_Task brief_
Print the full listing below exactly, keeping every character as it stands.

▶

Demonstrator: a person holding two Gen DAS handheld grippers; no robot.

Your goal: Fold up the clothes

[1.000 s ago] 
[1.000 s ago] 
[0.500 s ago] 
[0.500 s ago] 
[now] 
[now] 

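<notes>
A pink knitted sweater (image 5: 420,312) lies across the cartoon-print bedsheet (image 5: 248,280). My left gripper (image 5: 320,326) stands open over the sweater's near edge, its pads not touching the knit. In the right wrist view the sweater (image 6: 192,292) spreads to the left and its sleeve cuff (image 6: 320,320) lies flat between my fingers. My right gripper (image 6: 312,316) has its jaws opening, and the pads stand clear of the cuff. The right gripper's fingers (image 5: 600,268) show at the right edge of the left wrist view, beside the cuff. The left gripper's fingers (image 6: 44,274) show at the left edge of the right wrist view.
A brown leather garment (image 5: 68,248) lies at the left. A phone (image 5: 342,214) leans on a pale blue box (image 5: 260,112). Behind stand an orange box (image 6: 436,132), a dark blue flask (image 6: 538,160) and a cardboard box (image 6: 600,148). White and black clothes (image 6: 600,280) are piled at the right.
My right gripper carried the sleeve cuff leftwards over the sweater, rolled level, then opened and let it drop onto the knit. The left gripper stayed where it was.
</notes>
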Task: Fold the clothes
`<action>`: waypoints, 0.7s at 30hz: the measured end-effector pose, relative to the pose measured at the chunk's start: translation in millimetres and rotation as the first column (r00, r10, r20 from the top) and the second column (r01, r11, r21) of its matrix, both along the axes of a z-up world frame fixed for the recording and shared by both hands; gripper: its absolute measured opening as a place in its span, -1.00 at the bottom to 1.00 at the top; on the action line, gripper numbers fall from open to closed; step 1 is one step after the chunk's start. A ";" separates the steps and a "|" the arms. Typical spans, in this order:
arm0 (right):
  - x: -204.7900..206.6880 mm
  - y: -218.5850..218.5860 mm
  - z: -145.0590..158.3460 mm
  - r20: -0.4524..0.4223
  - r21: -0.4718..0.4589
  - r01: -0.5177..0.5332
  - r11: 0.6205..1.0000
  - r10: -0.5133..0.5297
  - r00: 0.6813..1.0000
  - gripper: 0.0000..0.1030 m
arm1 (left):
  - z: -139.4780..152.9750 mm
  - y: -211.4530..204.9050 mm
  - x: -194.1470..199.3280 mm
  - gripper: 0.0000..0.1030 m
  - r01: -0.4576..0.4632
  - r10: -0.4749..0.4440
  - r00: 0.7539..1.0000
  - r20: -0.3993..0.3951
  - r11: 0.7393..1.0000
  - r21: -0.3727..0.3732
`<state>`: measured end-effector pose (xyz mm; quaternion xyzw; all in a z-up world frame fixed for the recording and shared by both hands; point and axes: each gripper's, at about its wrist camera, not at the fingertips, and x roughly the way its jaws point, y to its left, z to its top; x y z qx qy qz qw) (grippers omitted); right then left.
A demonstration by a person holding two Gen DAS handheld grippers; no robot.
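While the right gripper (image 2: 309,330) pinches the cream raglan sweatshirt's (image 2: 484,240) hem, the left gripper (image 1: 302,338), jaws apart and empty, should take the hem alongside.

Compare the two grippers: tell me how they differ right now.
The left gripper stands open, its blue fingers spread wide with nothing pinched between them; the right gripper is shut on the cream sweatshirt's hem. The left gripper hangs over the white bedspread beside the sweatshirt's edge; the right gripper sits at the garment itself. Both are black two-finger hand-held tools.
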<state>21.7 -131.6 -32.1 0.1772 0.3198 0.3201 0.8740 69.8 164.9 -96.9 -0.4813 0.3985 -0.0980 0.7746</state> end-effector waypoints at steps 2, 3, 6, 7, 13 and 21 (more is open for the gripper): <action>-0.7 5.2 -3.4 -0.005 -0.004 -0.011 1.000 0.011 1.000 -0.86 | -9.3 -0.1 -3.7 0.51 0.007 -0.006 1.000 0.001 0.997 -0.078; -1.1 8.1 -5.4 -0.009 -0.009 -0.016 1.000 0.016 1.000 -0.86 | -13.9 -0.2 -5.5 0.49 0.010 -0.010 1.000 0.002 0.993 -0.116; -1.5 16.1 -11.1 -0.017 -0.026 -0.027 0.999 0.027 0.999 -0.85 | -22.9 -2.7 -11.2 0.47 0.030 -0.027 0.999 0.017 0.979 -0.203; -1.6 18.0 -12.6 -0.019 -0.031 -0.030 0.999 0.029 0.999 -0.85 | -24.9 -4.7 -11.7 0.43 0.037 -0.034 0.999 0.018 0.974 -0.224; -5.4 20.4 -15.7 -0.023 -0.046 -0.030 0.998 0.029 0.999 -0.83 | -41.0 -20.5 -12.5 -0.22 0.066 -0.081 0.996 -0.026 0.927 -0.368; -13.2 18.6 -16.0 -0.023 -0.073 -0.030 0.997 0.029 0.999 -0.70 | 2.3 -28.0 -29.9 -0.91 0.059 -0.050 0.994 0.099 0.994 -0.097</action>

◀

_Task answer_
Demonstrator: a person holding two Gen DAS handheld grippers; no robot.

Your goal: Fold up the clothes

[1.000 s ago] 
[1.000 s ago] 
[0.500 s ago] 
[0.500 s ago] 
[now] 
[now] 

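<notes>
A pink knitted sweater (image 5: 420,312) lies across the cartoon-print bedsheet (image 5: 248,280). My left gripper (image 5: 320,326) stands open over the sweater's near edge, its pads not touching the knit. In the right wrist view the sweater (image 6: 192,292) spreads to the left and its sleeve cuff (image 6: 320,320) lies flat between my fingers. My right gripper (image 6: 312,316) has its jaws opening, and the pads stand clear of the cuff. The right gripper's fingers (image 5: 600,268) show at the right edge of the left wrist view, beside the cuff. The left gripper's fingers (image 6: 44,274) show at the left edge of the right wrist view.
A brown leather garment (image 5: 68,248) lies at the left. A phone (image 5: 342,214) leans on a pale blue box (image 5: 260,112). Behind stand an orange box (image 6: 436,132), a dark blue flask (image 6: 538,160) and a cardboard box (image 6: 600,148). White and black clothes (image 6: 600,280) are piled at the right.
My right gripper carried the sleeve cuff leftwards over the sweater, rolled level, then opened and let it drop onto the knit. The left gripper stayed where it was.
</notes>
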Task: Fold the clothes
`<action>`: waypoints, 0.7s at 30hz: the measured end-effector pose, relative to the pose measured at the chunk's start: translation in millimetres and rotation as the first column (r00, r10, r20 from the top) and the second column (r01, r11, r21) of its matrix, both along the axes of a z-up world frame fixed for the recording and shared by both hands; gripper: its absolute measured opening as a place in its span, -1.00 at the bottom to 1.00 at the top; on the action line, gripper numbers fall from open to closed; step 1 is one step after the chunk's start. A ";" separates the steps and a "|" the arms. Typical spans, in this order:
arm0 (right):
  - x: -204.7900..206.6880 mm
  - y: -218.5850..218.5860 mm
  - z: -145.0590..158.3460 mm
  - r20: -0.4524..0.4223
  - r21: -0.4718..0.4589
  - r01: -0.5177..0.5332
  - r11: 0.6205..1.0000
  - r10: -0.5133..0.5297
  - r00: 0.6813..1.0000
  - gripper: 0.0000..0.1030 m
arm1 (left):
  - z: -139.4780..152.9750 mm
  - y: -211.4530..204.9050 mm
  - x: -194.1470..199.3280 mm
  - gripper: 0.0000..0.1030 m
  - r01: -0.4576..0.4632
  - r10: -0.4749..0.4440
  - r00: 0.7539..1.0000
  - r20: -0.3993..0.3951
  - r11: 0.7393..1.0000
  - r21: -0.3727..0.3732
`<state>`: measured end-effector pose (xyz mm; quaternion xyzw; all in a z-up world frame fixed for the recording and shared by both hands; point and axes: each gripper's, at about its wrist camera, not at the fingertips, and x roughly the way its jaws point, y to its left, z to its top; x y z qx qy qz qw) (grippers omitted); right then left.
A demonstration by a person holding two Gen DAS handheld grippers; no robot.
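While the right gripper (image 2: 309,330) pinches the cream raglan sweatshirt's (image 2: 484,240) hem, the left gripper (image 1: 302,338), jaws apart and empty, should take the hem alongside.

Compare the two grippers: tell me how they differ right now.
The left gripper stands open, its blue fingers spread wide with nothing pinched between them; the right gripper is shut on the cream sweatshirt's hem. The left gripper hangs over the white bedspread beside the sweatshirt's edge; the right gripper sits at the garment itself. Both are black two-finger hand-held tools.
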<state>21.7 -131.6 -32.1 0.1772 0.3198 0.3201 0.8740 69.8 164.9 -96.9 -0.4813 0.3985 -0.0980 0.7746</state> end-effector waypoints at steps 2, 3, 6, 7, 13 and 21 (more is open for the gripper): <action>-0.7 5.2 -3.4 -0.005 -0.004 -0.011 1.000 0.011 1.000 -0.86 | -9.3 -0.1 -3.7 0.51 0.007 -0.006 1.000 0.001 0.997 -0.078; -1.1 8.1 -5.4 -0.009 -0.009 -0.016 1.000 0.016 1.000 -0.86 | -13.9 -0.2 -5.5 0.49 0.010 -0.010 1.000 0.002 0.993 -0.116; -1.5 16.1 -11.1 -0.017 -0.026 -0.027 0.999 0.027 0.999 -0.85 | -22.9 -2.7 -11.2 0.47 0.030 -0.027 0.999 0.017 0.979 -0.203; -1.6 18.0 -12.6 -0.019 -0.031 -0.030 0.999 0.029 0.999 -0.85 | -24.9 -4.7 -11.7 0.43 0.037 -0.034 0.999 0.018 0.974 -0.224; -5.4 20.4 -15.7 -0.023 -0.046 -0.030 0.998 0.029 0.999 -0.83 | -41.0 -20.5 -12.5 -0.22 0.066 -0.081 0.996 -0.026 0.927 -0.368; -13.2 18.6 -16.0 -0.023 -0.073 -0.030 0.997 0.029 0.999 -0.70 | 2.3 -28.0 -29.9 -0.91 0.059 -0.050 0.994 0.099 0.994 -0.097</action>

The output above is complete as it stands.